I've also hooked up my twitter to my phone, so expect updates there. I added a feed from my twitter on the side bar of this blog too.

Thursday, September 1, 2011

Novi Sad, day zero

On the flight from Zurich to Belgrade, I napped hard. I woke up about twenty-five minutes before landing and looked across the man to my left and out the window. From the corn and grain fields, it looked like it could have been the American midwest. Then the dark Danube (Dunav/Дунав in srpski) cut across the landscape-- we were certainly over Vojvodina, not Kansas.

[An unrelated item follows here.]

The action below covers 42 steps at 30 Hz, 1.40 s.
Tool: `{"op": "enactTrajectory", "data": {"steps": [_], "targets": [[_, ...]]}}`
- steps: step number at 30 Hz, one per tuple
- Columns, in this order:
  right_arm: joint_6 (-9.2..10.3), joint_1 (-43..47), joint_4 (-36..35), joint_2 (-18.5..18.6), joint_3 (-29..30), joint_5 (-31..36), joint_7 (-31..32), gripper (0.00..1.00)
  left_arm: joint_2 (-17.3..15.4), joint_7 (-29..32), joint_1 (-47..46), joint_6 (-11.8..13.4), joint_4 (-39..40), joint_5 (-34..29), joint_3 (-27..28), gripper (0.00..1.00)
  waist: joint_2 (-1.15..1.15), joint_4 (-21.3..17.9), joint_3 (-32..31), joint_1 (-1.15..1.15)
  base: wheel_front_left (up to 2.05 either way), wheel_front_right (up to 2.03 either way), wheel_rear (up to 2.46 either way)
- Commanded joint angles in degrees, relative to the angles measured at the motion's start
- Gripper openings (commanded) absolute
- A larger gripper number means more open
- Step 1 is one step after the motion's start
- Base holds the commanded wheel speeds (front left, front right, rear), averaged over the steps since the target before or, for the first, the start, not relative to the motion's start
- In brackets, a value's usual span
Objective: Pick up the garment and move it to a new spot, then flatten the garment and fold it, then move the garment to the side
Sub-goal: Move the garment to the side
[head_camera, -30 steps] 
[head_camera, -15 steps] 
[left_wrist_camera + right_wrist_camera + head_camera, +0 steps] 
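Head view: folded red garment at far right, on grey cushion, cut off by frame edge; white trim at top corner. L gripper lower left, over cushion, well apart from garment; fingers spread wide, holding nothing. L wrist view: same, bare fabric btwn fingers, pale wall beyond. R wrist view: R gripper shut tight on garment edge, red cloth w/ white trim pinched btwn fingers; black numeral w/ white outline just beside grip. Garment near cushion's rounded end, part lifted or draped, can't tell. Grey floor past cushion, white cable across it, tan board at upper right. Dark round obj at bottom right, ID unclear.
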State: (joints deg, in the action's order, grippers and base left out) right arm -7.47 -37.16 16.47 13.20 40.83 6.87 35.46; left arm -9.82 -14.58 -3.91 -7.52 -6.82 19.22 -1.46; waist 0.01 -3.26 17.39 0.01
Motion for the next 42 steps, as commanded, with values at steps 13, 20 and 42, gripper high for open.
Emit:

On the van ride to Novi Sad, I saw the corn fields more closely. Many are completely parched. The western Balkans have had a bad heat wave lately. Last week, Belgrade got all the way up to 40°C (~104°F).

Driving down the highway, I saw some graffiti on traffic signs (no more than in North Carolina) that reminded me of some I saw in Greece. I was able to pick out the Celtic cross, a symbol often associated with the far right all across Europe. When we got into town, antifascist and other graffiti was equally or more common.

As we approached Fruška Gora national park on our way north, the crops started surviving better. I saw several roadside stands selling fresh fruit, and one selling shoes. 

The Serbian language is written in either of two scripts: Latin or Cyrillic. I find it extremely easy to read the Latin script, simply because I'm so familiar with it, but the Cyrillic is more common on signs. I really need to work on my Cyrillic. I've been able to recognize a few cognates and loanwords on my ride here, but only when printed in the Latin alphabet. 

Jacob and I are sharing a room at a hostel. The room's a little small for all our luggage but it's pretty nice otherwise. Dinner with the rest of the BYP Serbia group soon!